Woodville Gardens is home to a large immigrant population. The initial settlement of the suburb coincided with a large wave of immigrants from Eastern Europe arriving in Australia, following the Second World War. The South Australian Housing Trust built large numbers of homes in the area. As a result of the industries established in the 1940s and 1950s the population was mainly working class in character. Being a new suburb in the immediate post-World War II period, the baby boom was very apparent. With de-industrialisation from the 1980s, the mean age of the population grew older and unemployment grew. Most of the children of immigrants have moved on, leaving a large number of immigrant retirees still living in the area. This is reflected in the peak enrolment at Ridley Grove Primary School, which peaked at 880 in 1961. The essay by Campbell in the reference list below evokes the character of the suburb in the 1950s.

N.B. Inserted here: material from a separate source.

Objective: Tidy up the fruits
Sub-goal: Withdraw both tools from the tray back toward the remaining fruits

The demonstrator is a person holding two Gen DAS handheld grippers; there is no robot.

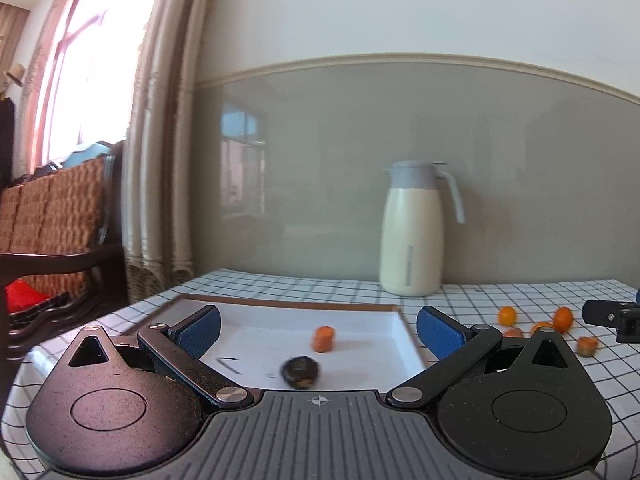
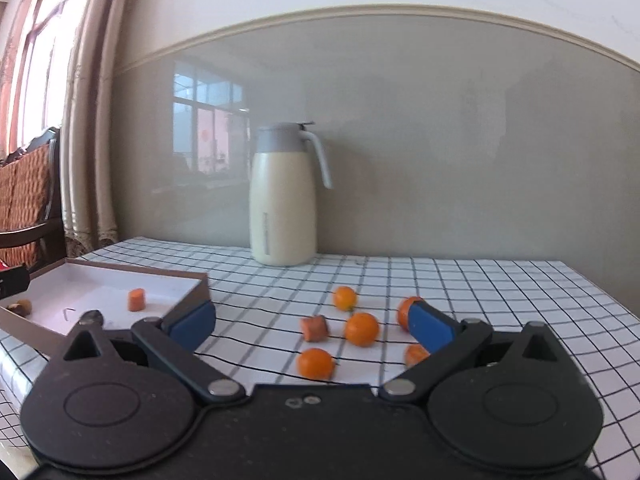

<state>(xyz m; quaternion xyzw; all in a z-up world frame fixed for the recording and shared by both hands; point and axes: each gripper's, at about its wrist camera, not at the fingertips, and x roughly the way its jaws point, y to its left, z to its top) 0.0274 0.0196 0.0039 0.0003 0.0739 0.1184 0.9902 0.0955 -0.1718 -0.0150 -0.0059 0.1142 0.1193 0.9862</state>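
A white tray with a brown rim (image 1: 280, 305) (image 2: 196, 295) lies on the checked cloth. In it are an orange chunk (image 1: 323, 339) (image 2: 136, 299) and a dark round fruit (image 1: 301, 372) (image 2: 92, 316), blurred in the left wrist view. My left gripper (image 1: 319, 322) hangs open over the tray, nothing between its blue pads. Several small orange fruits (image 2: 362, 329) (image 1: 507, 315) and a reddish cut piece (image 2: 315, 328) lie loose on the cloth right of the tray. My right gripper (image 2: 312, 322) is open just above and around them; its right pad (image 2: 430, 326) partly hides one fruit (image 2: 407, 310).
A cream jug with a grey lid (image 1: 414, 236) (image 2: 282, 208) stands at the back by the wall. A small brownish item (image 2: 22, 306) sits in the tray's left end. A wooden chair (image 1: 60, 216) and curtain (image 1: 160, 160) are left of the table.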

There was another wave of immigration in the 1980s, when Vietnamese immigrants arrived after the Vietnam War. Currently, more than 50% of the population is from a non-English speaking background.

== Politics ==
Woodville Gardens is located within the federal seat of Adelaide. It is one of the most pro-Australian Labor Party localities in South Australia, recording two-party-preferred votes for the ALP at the Ridley Grove Primary School booth at the 1998, 2001 and 2004 federal elections of more than 70% on each occasion.